*WHAT THE EXERCISE ASKS*: Write out, from the entries below, exactly the lines that run between the lines holding "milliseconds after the" and "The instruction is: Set", inclusive, and stop there.

════════════════

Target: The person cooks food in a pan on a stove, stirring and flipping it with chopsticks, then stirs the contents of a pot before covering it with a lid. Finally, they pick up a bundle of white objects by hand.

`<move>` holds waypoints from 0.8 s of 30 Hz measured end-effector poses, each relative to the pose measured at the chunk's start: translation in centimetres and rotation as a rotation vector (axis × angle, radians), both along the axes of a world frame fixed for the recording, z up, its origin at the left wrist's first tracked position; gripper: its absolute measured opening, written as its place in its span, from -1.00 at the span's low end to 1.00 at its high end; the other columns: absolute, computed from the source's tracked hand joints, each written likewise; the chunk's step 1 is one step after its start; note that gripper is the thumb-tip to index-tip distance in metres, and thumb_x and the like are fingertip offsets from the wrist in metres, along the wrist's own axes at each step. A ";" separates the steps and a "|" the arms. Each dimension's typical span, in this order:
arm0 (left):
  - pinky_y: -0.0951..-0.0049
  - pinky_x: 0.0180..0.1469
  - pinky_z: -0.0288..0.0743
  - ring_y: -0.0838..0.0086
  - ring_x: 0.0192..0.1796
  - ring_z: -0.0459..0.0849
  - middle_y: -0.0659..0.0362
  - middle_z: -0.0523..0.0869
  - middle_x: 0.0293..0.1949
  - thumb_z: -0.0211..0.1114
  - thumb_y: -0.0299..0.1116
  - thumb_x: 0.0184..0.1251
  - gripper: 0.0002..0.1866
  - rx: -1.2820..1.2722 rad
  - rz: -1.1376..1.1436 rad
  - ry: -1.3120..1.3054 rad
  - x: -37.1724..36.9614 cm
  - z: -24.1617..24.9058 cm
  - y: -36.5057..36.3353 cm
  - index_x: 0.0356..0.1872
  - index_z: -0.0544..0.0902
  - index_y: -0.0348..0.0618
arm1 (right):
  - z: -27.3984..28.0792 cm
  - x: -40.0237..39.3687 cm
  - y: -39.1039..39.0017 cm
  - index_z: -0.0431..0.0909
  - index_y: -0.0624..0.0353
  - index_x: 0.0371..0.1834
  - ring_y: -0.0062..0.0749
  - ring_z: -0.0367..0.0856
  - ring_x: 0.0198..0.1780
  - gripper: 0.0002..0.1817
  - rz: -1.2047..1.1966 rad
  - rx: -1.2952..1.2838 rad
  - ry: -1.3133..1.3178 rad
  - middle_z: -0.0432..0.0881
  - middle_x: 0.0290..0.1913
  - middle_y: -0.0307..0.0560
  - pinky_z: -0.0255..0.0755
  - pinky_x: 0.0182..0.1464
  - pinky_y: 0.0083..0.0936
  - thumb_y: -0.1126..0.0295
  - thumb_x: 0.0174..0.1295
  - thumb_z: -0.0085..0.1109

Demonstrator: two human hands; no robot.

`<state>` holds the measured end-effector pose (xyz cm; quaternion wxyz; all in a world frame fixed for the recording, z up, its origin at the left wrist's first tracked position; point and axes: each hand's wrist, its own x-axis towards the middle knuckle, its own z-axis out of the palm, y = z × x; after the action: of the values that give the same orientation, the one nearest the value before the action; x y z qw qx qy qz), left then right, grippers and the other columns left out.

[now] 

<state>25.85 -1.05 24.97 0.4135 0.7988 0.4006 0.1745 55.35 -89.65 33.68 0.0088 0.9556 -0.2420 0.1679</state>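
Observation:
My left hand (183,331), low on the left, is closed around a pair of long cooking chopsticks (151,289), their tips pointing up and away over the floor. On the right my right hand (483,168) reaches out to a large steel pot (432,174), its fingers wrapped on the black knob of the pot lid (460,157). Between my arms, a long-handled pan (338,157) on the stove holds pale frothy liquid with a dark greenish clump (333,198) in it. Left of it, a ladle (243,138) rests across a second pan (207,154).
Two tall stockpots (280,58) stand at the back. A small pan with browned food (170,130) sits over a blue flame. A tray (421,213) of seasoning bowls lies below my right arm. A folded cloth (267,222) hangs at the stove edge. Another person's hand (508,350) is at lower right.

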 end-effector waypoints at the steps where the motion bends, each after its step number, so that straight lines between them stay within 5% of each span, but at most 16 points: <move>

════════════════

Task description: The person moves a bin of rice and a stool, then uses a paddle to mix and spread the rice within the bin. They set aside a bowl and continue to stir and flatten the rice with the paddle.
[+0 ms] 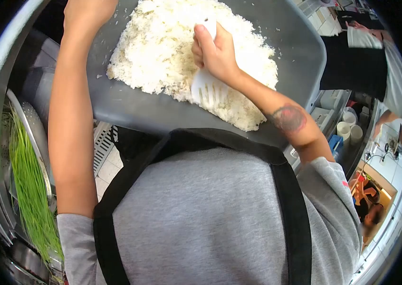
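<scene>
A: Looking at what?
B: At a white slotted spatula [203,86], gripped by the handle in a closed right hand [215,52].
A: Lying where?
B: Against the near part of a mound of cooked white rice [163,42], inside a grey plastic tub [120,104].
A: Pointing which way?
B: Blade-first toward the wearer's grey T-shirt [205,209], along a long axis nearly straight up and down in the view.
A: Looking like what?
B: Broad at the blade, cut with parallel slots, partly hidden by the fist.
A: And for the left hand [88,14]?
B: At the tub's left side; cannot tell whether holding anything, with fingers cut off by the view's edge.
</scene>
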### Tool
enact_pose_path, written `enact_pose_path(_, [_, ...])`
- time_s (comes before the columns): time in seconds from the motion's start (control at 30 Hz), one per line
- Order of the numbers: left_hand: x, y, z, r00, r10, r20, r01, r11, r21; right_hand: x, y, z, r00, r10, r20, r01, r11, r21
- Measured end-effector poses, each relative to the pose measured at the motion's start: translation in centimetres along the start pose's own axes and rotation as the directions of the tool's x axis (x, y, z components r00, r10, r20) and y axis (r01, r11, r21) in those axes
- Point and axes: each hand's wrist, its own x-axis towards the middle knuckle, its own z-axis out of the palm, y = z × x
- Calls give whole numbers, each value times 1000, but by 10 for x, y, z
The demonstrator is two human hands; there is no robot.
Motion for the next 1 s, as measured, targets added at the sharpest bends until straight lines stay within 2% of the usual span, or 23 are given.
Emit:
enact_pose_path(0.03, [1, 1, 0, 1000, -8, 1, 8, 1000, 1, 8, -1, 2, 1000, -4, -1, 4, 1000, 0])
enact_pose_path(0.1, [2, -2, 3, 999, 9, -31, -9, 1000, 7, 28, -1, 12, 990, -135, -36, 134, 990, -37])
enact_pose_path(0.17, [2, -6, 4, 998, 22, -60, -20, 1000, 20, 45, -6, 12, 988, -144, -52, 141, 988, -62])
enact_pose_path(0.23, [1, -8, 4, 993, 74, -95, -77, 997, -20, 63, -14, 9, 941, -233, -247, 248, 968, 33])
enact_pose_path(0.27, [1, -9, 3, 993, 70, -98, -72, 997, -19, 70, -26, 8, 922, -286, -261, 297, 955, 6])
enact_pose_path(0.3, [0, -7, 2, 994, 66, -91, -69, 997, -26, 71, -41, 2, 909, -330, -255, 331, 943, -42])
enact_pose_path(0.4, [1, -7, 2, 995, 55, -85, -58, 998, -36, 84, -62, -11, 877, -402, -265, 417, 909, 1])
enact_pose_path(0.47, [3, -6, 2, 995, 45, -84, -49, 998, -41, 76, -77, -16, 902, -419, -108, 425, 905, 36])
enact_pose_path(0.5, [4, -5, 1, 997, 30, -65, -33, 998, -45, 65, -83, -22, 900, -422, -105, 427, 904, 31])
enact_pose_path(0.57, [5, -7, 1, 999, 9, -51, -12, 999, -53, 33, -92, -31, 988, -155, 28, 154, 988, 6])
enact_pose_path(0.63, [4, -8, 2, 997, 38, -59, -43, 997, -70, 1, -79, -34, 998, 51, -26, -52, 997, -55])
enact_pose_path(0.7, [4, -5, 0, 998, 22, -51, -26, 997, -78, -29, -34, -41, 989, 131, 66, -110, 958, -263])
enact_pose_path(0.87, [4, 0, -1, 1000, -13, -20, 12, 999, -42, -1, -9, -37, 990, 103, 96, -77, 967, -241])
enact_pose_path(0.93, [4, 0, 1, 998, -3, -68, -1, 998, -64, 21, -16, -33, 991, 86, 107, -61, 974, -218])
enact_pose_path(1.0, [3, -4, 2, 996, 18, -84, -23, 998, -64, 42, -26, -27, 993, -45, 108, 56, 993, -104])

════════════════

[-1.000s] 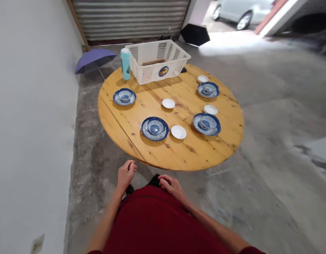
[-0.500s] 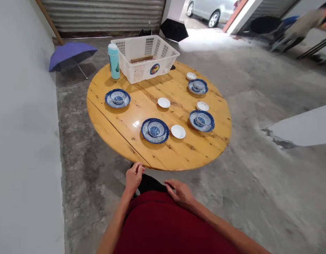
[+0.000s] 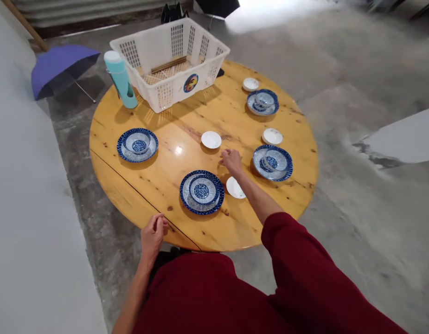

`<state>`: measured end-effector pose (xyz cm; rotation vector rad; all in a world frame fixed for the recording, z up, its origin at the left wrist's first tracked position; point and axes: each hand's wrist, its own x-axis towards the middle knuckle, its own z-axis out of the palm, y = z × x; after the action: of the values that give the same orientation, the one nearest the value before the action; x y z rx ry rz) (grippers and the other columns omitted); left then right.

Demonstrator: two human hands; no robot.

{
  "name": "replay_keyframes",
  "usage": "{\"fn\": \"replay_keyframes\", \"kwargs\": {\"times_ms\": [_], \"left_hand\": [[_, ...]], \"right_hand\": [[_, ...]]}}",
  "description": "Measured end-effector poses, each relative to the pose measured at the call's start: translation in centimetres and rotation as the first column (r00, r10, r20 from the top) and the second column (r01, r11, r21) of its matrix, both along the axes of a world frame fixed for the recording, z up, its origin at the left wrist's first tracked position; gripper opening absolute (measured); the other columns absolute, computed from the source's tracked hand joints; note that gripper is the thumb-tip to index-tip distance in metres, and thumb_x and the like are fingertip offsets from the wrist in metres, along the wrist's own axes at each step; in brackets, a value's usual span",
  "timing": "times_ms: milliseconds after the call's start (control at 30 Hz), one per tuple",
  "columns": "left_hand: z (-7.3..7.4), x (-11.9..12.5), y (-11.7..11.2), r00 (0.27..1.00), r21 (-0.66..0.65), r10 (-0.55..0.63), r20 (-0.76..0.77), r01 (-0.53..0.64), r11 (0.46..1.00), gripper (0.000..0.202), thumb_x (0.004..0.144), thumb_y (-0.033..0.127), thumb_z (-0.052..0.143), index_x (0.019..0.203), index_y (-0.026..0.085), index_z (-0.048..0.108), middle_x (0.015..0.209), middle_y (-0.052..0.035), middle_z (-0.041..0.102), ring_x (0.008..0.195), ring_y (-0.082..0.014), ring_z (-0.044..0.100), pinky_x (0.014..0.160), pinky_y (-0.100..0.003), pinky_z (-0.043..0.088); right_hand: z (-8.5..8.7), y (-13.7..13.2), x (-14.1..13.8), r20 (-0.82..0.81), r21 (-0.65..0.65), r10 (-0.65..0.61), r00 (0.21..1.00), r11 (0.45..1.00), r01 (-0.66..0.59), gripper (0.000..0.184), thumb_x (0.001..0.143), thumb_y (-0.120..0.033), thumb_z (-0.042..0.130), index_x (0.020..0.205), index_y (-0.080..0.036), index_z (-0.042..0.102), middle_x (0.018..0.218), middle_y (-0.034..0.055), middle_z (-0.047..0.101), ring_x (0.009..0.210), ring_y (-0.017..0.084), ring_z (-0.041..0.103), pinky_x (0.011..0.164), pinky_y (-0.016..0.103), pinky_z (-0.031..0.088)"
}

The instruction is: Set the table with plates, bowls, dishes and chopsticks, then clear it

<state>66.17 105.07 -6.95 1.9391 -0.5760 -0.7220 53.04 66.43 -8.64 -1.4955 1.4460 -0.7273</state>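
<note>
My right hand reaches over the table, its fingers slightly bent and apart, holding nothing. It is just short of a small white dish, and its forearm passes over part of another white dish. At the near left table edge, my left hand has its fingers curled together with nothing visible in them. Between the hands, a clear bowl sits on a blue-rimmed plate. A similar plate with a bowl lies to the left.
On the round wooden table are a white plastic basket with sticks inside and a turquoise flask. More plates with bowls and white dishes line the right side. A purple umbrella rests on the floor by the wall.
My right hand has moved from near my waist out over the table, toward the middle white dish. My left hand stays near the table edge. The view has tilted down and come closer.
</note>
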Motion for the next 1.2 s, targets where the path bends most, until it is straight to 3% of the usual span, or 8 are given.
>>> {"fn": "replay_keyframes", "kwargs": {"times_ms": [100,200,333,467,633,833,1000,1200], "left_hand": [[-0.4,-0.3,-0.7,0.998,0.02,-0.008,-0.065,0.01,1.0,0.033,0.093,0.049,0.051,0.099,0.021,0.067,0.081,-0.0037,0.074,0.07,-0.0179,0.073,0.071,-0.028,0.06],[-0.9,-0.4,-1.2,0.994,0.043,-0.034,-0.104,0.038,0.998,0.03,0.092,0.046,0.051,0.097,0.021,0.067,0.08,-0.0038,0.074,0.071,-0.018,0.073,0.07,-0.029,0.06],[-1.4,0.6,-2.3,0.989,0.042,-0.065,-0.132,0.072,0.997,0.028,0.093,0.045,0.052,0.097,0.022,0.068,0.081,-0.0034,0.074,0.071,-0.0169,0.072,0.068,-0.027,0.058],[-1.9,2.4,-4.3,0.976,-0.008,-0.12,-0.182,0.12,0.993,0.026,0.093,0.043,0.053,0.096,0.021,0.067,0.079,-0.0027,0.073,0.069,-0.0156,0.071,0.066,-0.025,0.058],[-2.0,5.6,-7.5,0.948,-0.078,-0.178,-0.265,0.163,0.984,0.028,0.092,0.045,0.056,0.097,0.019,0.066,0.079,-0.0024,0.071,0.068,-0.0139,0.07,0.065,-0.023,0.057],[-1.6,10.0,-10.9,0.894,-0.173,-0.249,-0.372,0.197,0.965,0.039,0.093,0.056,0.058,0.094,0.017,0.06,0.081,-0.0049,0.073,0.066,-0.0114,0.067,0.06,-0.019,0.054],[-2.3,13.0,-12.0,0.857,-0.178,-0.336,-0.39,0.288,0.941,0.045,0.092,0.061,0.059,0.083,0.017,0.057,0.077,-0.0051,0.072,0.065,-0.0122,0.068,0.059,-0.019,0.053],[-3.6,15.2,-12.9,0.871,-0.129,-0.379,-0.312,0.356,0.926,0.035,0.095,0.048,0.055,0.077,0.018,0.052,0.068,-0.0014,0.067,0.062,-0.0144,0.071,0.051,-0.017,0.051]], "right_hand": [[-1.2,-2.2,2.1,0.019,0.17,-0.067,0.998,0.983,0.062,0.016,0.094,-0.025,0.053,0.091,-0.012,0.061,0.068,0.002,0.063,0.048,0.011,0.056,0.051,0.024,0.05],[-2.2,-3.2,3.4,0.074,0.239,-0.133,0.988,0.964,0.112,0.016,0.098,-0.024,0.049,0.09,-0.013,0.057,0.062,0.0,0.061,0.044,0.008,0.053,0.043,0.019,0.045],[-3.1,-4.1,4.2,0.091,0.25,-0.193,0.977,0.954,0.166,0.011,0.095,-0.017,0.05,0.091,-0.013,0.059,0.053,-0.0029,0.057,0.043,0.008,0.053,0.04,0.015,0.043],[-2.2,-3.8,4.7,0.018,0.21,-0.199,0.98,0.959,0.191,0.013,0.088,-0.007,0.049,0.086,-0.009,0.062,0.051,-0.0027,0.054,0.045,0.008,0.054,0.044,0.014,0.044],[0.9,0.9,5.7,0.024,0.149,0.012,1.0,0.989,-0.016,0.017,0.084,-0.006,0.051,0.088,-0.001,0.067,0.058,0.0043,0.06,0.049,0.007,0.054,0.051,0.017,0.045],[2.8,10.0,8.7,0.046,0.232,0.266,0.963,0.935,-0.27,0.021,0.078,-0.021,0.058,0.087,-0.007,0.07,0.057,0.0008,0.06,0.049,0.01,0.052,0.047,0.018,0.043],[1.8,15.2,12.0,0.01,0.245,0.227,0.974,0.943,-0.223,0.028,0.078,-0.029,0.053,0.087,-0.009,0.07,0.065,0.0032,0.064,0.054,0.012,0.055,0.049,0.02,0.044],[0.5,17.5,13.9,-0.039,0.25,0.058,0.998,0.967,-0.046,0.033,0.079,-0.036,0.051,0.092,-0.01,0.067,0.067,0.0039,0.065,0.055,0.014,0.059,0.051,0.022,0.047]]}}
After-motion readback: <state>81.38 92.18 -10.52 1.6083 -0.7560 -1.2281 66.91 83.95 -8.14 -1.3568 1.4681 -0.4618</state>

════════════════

*PROBLEM SOLUTION*:
  "timing": "times_ms: milliseconds after the call's start (control at 30 Hz), one per tuple",
  "columns": "left_hand: z (-7.3..7.4), x (-11.9..12.5), y (-11.7..11.2), r00 (0.27..1.00), r21 (-0.66..0.65), r10 (-0.55..0.63), r20 (-0.76..0.77), r01 (-0.53..0.64), r11 (0.46..1.00), gripper (0.000..0.202), thumb_x (0.004..0.144), thumb_y (-0.033..0.127), thumb_z (-0.052..0.143), index_x (0.019..0.203), index_y (-0.026..0.085), index_z (-0.048..0.108), middle_x (0.015..0.209), middle_y (-0.052..0.035), middle_z (-0.041..0.102), ring_x (0.008..0.195), ring_y (-0.082..0.014), ring_z (-0.044..0.100), pinky_x (0.014..0.160), pinky_y (-0.100..0.003), pinky_z (-0.043..0.088); right_hand: z (-8.5..8.7), y (-13.7..13.2), x (-14.1..13.8), r20 (-0.82..0.81), r21 (-0.65..0.65), r10 (-0.65..0.61), r00 (0.21..1.00), r11 (0.45..1.00), r01 (-0.66..0.59), gripper (0.000..0.184), thumb_x (0.001..0.143), thumb_y (-0.120..0.033), thumb_z (-0.042..0.130), index_x (0.020..0.205), index_y (-0.080..0.036), index_z (-0.042..0.102), middle_x (0.018..0.218), middle_y (-0.034..0.055), middle_z (-0.047..0.101), ring_x (0.009..0.210), ring_y (-0.017..0.084), ring_z (-0.041..0.103), pinky_x (0.011..0.164), pinky_y (-0.016..0.103), pinky_z (-0.031..0.088)"
}

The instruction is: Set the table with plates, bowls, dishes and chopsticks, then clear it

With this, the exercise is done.